Impact of polymerization reaction conditions on the stability of naproxen sodium

Wpływ warunków reakcji polimeryzacji na stabilność naproksenu sodowego

Agnieszka Gola1,A,B,C,D,E,F, Adrianna Złocińska2,B,C,D

1 Department of Physical Chemistry and Biophysics, Faculty of Pharmacy, Wroclaw Medical University, Poland

2 Laboratory of Elemental Analysis and Structural Research, Faculty of Pharmacy, Wroclaw Medical University, Poland

Graphical abstract


Graphical abstracts

Abstract

Background. “Smart’” polymers with reversible responsiveness to temperature stimuli are among the most promising carriers for controlled drug delivery, as temperature is a critical physiological factor within the human body. The majority of studies on the coupling of polymers with active substances have employed the method of attaching the drug to the polymer after its synthesis. The direct addition of the drug during the polymerization process has not been attempted, primarily due to concerns about the potential degradation of the active substance under harsh reaction conditions, such as elevated temperature and the presence of free radicals.

Objectives. This study aimed to evaluate the stability of a selected model drug – naproxen sodium (NAP), under extreme synthesis conditions, thereby providing insights into its resilience in such an environment.

Materials and methods. The Thermo Scientific Dionex UltiMate 3000 system was utilized for the chromatographic analyses. The separations were carried out on a Phenomenex Kinetex 2.6 µm, C18 100A, 150 × 2.1 mm column at 30°C. A high-performance liquid chromatography (HPLC) assay was carried out using gradient elution with a flow rate 0.4 mL/min and mobile phase of water 0.1% formic acid (A) and acetonitrile 0.1% formic acid (B) with the detector set at the wavelength of 254 nm.

Results. Chromatographic analysis showed new peaks indicating decomposition on NAP in ambient temperature in the presence of 2.2’-azobis(2-methylpropionamidine) dihydrochloride (AIBA).

Conclusions. Our findings indicate that NAP cannot be combined with the polymer during the polymerization process in extreme conditions of synthesis, specifically at temperatures of 70°C and in the presence of radicals, without undergoing decomposition. Nevertheless, further trials and tests are necessary to substantiate this hypothesis. One potential avenue for further investigation would be trials with alternative radical initiators, such as potassium persulfate (KPS).
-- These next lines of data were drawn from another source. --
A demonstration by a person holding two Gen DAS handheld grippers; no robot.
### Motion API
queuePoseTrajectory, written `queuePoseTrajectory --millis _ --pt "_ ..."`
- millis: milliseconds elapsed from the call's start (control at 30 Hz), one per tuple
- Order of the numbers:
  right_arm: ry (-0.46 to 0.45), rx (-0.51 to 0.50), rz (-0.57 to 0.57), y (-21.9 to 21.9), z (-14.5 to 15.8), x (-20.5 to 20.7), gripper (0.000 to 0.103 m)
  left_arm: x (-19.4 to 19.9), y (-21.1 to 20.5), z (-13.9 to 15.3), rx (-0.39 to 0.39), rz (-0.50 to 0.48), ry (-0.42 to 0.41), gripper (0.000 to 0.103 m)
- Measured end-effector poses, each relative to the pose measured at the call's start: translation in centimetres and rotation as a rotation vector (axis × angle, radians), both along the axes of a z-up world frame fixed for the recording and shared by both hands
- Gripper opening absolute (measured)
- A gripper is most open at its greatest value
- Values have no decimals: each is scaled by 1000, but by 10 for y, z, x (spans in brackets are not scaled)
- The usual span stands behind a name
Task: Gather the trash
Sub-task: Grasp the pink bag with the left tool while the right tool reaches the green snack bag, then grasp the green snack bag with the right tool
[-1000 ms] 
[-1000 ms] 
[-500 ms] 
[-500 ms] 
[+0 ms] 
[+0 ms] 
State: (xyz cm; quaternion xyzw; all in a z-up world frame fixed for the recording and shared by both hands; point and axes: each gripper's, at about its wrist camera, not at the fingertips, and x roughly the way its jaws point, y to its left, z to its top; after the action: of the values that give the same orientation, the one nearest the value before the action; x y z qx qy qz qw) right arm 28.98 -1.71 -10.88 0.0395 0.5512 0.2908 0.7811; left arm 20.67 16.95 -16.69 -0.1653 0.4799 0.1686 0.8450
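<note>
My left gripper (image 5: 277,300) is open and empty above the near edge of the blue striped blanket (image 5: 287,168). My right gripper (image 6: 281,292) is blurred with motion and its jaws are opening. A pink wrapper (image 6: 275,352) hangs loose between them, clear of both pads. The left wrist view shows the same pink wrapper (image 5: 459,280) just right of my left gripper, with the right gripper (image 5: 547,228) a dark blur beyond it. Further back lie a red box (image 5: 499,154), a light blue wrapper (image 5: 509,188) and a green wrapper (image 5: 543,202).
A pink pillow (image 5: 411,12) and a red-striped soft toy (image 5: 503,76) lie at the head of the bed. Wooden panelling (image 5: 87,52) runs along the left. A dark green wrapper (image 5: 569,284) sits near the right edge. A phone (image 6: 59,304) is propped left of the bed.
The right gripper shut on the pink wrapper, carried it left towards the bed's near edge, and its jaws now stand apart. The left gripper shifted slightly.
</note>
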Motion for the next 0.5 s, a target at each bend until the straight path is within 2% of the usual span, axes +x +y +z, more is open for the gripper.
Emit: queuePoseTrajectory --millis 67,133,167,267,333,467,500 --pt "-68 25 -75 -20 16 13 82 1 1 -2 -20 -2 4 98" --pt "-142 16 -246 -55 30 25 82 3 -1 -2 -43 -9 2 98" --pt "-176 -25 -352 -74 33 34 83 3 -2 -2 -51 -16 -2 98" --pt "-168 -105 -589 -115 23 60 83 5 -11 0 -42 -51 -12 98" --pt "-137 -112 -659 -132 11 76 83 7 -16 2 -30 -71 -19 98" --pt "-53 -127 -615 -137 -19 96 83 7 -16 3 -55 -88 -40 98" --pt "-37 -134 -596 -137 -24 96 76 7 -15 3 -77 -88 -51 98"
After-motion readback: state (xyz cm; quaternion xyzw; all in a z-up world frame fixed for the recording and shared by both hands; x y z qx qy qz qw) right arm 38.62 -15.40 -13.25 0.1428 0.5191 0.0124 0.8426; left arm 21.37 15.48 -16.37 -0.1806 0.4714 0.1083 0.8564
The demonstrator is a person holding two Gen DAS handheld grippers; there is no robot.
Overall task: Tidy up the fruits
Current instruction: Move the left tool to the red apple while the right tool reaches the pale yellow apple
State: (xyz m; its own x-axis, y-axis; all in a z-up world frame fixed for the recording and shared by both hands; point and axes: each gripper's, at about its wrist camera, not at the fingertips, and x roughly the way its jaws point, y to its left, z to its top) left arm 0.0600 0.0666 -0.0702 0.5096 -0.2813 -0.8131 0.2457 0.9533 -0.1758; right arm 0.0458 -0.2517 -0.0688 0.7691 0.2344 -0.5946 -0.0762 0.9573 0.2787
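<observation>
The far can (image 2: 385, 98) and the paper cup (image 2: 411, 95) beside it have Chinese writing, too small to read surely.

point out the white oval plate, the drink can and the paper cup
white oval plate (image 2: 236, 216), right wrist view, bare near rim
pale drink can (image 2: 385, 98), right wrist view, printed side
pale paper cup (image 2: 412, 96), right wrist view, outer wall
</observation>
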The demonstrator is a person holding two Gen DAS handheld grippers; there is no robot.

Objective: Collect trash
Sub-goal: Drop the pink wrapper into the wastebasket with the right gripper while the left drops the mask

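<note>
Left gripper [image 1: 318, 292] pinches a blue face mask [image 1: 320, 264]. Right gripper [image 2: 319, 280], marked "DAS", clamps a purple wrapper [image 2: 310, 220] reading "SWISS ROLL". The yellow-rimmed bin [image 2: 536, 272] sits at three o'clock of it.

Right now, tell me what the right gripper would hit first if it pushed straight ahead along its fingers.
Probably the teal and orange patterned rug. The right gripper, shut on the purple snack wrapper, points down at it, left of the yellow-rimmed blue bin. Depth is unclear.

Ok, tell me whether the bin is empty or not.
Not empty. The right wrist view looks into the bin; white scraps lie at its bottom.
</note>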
Key words: naproxen sodium, 2.2-azobis(2-methylpropionamidine) dihydrochloride, high-performance liquid chromatography (HPLC)

Abstract (in Polish)

Wprowadzenie. „Inteligentne” polimery wykazujące odwracalną reaktywność na bodźce temperaturowe są uważane za jedne z najbardziej obiecujących nośników do kontrolowanego dostarczania leków, ponieważ temperatura jest krytycznym czynnikiem fizjologicznym w organizmie człowieka. W większości badań dotyczących łączenia polimerów z substancjami aktywnymi stosowano metodę przyłączania leku do polimeru po jego syntezie. Nie podejmowano prób bezpośrednie­go dodawania leku podczas procesu polimeryzacji, głównie ze względu na obawy o potencjalną degradację substancji czynnej w ostrych warunkach reakcji, takich jak podwyższona temperatura i obecność wolnych rodników.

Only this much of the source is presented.